About this exercise>
Copy every line from the records that holds the word "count".

━━━━━ Records

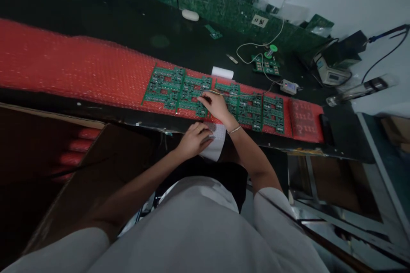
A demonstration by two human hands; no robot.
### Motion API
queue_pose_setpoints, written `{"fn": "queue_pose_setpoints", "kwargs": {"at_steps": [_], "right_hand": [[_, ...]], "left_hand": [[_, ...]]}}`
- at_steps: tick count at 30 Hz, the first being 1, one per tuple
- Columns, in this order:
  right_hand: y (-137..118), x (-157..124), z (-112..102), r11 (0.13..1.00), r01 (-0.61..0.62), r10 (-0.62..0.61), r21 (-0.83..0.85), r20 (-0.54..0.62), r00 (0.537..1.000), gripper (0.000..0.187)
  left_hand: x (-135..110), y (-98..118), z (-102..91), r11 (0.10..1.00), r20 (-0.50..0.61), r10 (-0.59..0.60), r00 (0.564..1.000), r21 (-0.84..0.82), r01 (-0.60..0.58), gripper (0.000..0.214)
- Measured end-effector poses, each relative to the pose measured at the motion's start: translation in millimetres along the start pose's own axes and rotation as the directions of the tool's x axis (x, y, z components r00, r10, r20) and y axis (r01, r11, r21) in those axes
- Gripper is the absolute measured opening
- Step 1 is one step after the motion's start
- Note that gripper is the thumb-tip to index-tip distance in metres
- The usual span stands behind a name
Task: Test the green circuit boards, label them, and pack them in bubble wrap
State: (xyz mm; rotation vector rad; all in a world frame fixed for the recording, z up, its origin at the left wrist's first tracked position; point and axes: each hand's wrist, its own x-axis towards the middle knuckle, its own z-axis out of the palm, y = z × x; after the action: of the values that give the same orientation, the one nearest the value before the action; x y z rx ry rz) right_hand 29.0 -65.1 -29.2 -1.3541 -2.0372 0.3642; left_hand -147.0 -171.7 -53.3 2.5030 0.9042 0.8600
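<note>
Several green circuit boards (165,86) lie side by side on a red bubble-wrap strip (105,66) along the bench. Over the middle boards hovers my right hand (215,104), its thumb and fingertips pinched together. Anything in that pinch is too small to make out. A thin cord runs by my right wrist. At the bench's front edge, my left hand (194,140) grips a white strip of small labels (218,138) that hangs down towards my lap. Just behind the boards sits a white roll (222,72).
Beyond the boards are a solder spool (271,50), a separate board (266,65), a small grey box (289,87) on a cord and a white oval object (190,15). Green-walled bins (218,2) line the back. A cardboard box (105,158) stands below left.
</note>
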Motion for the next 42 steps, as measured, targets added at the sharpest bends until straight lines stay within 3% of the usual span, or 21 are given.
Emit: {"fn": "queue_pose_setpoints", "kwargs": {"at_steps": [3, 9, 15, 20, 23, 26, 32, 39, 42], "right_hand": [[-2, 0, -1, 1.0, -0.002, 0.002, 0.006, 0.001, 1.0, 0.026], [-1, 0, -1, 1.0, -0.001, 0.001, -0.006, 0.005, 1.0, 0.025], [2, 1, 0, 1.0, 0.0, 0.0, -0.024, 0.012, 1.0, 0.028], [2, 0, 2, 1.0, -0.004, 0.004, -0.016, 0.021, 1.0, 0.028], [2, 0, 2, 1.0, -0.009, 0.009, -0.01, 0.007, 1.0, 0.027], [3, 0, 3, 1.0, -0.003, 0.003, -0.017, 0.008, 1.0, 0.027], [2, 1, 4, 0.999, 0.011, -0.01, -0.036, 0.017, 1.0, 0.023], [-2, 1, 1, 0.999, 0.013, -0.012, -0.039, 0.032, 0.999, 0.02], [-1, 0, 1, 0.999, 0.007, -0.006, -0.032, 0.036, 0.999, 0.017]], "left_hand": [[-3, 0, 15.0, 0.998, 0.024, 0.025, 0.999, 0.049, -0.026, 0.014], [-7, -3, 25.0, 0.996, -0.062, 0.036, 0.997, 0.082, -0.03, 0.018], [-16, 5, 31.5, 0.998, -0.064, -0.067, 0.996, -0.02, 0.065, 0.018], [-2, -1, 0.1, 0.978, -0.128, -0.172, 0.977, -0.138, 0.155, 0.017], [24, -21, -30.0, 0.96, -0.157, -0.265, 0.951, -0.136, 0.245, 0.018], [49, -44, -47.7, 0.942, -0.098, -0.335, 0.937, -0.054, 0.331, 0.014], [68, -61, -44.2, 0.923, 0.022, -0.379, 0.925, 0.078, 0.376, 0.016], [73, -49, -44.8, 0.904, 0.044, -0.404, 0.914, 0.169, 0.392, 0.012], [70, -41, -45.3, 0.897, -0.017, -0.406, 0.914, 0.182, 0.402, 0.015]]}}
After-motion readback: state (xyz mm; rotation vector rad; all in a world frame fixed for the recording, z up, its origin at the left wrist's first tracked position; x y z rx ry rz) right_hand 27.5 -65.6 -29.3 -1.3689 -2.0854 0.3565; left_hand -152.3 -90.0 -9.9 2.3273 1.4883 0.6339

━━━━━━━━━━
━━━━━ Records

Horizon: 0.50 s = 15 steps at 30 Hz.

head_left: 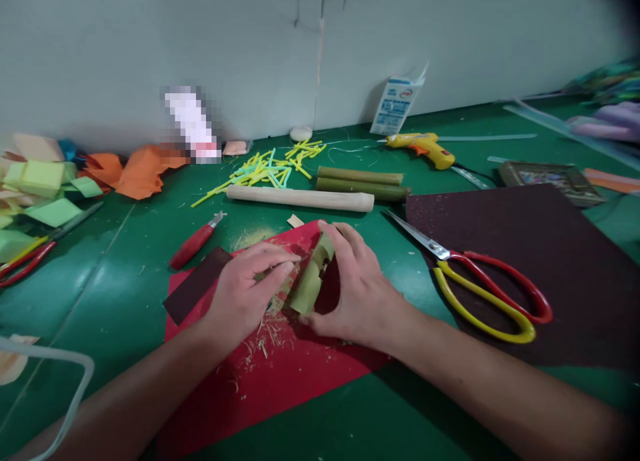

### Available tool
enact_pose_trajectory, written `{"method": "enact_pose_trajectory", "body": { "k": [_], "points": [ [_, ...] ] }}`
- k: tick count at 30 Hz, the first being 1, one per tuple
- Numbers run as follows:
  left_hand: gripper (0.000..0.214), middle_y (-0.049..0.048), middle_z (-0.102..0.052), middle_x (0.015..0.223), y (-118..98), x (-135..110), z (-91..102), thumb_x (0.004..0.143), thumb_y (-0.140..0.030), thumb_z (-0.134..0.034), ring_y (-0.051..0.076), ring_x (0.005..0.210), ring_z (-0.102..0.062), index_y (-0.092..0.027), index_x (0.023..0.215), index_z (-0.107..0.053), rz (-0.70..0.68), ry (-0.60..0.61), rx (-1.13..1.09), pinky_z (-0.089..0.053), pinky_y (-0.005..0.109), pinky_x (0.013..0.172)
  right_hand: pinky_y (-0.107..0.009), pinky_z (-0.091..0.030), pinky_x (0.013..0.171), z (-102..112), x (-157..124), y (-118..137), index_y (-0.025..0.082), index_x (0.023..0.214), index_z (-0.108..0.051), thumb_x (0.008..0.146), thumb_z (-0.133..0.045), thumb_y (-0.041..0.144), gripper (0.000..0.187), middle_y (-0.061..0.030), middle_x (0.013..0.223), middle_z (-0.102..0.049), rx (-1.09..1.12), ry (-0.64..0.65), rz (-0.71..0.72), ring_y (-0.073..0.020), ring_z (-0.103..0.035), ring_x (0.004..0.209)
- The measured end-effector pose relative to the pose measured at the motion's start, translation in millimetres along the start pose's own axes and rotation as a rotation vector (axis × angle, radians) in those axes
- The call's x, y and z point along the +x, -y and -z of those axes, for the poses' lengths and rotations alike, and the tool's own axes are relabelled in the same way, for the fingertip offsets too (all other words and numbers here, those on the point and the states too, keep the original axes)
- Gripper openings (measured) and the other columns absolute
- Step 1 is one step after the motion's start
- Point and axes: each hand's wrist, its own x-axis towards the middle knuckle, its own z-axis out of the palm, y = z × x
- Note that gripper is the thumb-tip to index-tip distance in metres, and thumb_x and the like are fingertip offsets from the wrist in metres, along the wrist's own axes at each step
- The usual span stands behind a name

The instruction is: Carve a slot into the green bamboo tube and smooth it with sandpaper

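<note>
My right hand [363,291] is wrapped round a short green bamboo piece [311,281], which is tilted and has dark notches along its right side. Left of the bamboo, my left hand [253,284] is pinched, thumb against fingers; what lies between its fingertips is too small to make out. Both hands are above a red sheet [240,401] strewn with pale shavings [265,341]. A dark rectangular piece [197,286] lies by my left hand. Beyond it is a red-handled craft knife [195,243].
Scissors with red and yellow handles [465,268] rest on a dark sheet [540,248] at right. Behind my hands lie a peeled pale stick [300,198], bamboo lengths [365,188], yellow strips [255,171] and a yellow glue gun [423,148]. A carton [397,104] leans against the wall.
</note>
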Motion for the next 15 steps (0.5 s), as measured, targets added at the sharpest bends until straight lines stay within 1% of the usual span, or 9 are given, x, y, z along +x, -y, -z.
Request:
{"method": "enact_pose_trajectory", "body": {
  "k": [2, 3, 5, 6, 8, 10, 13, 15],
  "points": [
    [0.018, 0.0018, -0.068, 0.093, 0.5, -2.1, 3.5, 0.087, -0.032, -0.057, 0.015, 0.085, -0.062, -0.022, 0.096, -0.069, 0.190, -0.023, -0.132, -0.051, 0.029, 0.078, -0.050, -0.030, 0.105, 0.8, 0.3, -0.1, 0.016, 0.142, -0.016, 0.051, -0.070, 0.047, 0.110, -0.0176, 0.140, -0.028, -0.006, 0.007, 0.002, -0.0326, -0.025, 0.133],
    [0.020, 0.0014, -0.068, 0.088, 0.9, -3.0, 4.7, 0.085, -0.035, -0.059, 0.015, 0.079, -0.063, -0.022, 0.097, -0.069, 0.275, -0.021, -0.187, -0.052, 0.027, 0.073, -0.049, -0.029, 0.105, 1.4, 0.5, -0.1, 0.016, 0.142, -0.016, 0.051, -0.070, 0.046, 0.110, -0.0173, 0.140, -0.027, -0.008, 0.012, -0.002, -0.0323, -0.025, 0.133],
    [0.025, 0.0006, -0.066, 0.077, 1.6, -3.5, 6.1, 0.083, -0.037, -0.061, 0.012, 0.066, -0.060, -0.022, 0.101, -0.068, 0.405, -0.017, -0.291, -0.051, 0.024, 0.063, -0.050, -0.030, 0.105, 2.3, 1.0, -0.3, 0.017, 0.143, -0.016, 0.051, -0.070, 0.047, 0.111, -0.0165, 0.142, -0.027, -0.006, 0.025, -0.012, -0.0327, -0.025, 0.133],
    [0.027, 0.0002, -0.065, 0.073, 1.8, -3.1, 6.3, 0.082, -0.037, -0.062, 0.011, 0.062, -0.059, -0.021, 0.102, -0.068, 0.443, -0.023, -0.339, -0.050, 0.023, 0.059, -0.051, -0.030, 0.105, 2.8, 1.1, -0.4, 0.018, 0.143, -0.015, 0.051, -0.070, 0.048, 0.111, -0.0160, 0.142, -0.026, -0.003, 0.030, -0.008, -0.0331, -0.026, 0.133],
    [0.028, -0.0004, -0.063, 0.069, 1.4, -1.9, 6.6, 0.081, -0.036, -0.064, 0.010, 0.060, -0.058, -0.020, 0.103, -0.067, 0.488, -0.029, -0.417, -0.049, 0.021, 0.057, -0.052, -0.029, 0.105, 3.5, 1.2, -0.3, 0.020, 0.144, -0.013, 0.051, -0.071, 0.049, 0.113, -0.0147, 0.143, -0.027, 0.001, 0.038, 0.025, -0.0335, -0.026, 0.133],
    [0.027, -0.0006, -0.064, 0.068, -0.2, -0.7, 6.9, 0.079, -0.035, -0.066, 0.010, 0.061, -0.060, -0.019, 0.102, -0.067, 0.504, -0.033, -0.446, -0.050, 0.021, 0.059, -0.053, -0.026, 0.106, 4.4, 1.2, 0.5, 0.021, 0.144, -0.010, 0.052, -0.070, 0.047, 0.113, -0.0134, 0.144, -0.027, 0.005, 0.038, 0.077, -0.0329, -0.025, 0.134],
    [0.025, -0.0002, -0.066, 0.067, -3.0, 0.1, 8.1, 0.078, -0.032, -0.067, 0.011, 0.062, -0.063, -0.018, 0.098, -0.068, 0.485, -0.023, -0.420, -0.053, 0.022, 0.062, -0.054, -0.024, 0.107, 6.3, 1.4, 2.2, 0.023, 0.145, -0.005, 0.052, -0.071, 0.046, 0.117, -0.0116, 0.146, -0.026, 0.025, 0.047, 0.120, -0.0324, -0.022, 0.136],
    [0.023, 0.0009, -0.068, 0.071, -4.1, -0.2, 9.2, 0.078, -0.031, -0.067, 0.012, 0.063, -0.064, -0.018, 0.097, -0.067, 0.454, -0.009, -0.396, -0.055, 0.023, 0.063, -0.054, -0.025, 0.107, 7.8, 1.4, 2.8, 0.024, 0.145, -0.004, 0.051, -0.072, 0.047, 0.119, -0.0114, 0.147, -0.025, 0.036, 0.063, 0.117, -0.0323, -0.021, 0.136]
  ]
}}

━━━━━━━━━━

Exercise response>
- at_steps: tick count at 30 Hz, the first being 1, one per tuple
- k: tick count at 30 Hz, the first being 1, one per tuple

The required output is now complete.